O’Farrell Executive Director Jon Dean said he understands their frustration, but the school isn’t doing anything wrong or illegal. Parents are free to pull their students out of charters if they wish. Students who end up going to Bell haven’t done anything that a student transferring from another San Diego Unified school couldn’t have done.
And the whole point of charter schools is to do things differently.
“We have more stringent rules and regulations,” Dean said. “We don’t follow exactly what the traditional school does.”
Bell finally agreed to enroll Shakaijah, who has a legal right to attend her public school. But it isn’t the first time this has happened — and likely not the last. School officials say such transfers have also happened at Mann and Memorial middle schools in years past.
Charter schools must follow the expulsion rules they set forth in their founding documents, said Julie Robbins, an attorney who frequently represents charters. They also have to give ejected kids some kind of hearing. But they don’t have to specify what offenses will cause a child to be expelled or suspended, though some do it anyway, Robbins said. Nor do they have to follow the elaborate rules that limit when California school districts can expel or suspend students, unless they decide to.
O’Farrell warns parents that children can be disenrolled if they don’t wear the proper uniform five or more times. Students can also be ejected from O’Farrell if they rack up 10 days of suspension, which doesn’t happen in San Diego Unified. And Walsh said that while the district usually expels kids after three schoolyard fights unless a single fight is especially violent, charters will sometimes disenroll students after one.
Charters’ freedom to impose tougher rules is both a selling point and a prized form of local control.
In South Park, Albert Einstein Academy Charter Middle School has disagreed with San Diego Unified over what constitutes “brandishing a knife,” an expellable offense. If a student had a knife on campus and the blade was open, Einstein was inclined to expel them. But San Diego Unified has disagreed with that decision, Principal David Sciarretta said, if the students didn’t actually intend to harm anyone.
“There’s a perception that charters can run kids out. I don’t want to be a part of that,” Sciarretta said. “But my school community needs to know that I’ll do anything to keep the campus safe.”

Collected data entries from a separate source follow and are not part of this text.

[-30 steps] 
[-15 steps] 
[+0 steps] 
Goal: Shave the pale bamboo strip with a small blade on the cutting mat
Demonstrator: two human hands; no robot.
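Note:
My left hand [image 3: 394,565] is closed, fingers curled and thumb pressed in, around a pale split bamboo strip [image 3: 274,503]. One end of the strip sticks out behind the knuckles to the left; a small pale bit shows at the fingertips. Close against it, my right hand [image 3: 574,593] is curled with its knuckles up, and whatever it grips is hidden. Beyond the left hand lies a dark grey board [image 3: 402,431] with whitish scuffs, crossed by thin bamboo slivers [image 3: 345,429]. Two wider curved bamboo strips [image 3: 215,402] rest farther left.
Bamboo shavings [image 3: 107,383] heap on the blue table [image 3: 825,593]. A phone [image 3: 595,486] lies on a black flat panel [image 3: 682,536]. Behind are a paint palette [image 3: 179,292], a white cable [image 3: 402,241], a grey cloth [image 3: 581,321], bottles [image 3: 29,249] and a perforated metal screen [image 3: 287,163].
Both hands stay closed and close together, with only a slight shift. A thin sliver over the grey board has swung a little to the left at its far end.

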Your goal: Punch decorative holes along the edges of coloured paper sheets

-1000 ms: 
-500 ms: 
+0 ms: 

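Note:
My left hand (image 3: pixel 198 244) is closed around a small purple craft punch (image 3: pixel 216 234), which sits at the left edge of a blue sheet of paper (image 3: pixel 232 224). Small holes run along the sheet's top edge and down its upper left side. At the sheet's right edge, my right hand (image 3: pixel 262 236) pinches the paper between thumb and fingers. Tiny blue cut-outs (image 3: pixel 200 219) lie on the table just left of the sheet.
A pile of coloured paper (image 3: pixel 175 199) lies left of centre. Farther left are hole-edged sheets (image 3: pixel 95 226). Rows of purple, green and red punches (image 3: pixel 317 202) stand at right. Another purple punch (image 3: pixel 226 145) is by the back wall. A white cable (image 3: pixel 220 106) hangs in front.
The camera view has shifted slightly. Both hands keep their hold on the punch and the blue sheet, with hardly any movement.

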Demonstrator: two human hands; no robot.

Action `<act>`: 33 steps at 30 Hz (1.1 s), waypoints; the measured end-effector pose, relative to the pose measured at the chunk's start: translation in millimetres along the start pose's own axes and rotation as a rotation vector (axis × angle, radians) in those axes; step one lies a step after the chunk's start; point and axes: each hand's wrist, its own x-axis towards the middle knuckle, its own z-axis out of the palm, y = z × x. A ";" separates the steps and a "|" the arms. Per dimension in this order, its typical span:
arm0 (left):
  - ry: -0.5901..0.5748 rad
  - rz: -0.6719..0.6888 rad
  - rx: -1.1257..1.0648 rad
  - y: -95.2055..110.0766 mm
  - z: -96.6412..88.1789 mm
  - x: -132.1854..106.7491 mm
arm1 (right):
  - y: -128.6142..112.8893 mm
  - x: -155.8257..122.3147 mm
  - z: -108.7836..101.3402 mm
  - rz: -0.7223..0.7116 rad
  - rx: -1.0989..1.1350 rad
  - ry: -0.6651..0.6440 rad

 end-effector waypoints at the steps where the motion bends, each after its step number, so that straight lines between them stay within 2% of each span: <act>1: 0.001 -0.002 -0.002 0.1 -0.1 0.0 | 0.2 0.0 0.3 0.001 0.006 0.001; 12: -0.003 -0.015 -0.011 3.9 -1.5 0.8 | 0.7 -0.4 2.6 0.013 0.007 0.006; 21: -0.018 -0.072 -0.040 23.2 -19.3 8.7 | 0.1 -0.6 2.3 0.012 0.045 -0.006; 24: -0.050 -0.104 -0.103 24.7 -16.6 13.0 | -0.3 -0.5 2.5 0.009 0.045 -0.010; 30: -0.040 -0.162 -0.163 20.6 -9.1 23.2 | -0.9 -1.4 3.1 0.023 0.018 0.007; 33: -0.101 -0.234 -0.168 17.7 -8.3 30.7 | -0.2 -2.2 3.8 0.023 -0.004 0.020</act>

Students can also switch to district schools to avoid being kicked out of charters. For instance, a parent might pull their kid out of O’Farrell after nine days of suspension, knowing that another day out of school would mean expulsion. Keiller Leadership Academy Principal Joel Christman said in less serious cases, his charter sometimes lets parents pull their students instead of being disenrolled.
“Charter school is a choice,” said Lisa Berlanga, regional director of the California Charter Schools Association. “If you don’t fit into their expectations, you don’t have to stay.”
One such parent is Shelton Harris, who pulled his son out of Keiller after the boy slugged another student outside of school. Vice Principal Julius Lockett warned Harris that the father of the other child had threatened to seek criminal charges if Harris’ son didn’t leave Keiller.
“I said, ‘I can’t stop you from sending him back here,’” Lockett said. “It was his decision.”
Harris said nobody forced him to go, but he didn’t feel he had a choice. “I just thought of my son’s future and said — forget it,” Harris said. “I don’t want him with a record because of a seventh grade fight.”
There are some promises for change: O’Farrell has pledged not to let parents avoid disenrollment by pulling out students, though they can still leave earlier. School board member Shelia Jackson also wants the district to create a transitional school for children ejected from charter schools, where they would finish up the school year before enrolling elsewhere. It’s the kind of place that would welcome Shakaijah.
“I just wanted to get my daughter back in school,” Thompson said. “I don’t know what the hell was going on with O’Farrell and Bell — but it had nothing to do with my daughter’s education.”